Réaction tardive des autorités

Une réaction des autorités jugée tardive par certains. « Je ne crois pas que les autorités ont pris la mesure de la situation au début. Comme leur réaction n’a pas été prompte, la situation s’est envenimée alors qu’on pouvait éviter autant de victimes », confie Adam, habitant de la ville de Kousseri. Et de poursuivre, « D’ailleurs le frère Kalkaba a appelé les autorités pour la prise de mesures énergiques d’interposition entre les parties en conflit pour un retour à la sérénité afin d’éviter un embrasement mais rien n’a été fait. Les gens vont observer le calme mais la crise est profonde, il faut des mécanismes de résolution de conflits adéquats pour arrêter ces violences ». Du côté des autorités, une source explique le probleme par l’enclavement de ces localités situées en zone inondable en saison de pluies mais aussi par le manque de moyens logistiques. Aujourd’hui,  les deux communautés s’observent toujours en chien de faïence au vu de la gravité de la violence alimentée par les réseaux sociaux.
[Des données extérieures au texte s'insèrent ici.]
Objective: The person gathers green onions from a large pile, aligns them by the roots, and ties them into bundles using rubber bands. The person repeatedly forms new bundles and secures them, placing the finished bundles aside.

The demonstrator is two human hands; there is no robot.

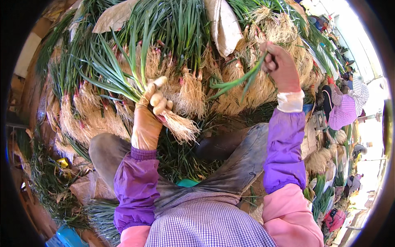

Crise humanitaire et afflux de personnes du coté tchadien

Outre une crise sécuritaire, survient aussi une crise humanitaire. Des milliers d’habitants des localités concernées par ces violences ont fui en direction du Tchad voisin. Selon le site “Tchadinfos”, plus de 1000 personnes ont été accueillies à l’école publique du village Oundouma. Ce lundi 16 août 2021, des sources diverses à Logone Birni indiquent avoir rencontré certains réfugiés qui retournent dans leurs villages faute d’avoir trouvé quoi se nourrir. Un défi pour les autorités camerounaises face à une crise encore dans l’impasse.

Dans cette zone du bassin du Lac Tchad, le problème d’accès aux ressources naturelles telles que le foncier, les cours d’eau, les pâturages, les zones minières, de pêche etc. se pose avec acuité, et crée des tensions entre les communautés. A cela s’ajoutent la croissance démographique, le conflit Boko Haram et les inondations qui ont entrainé le déplacement des populations d’éleveurs vers des zones plus sécurisées. Ces facteurs mis bout à bout accroissent la pression sur les ressources naturelles.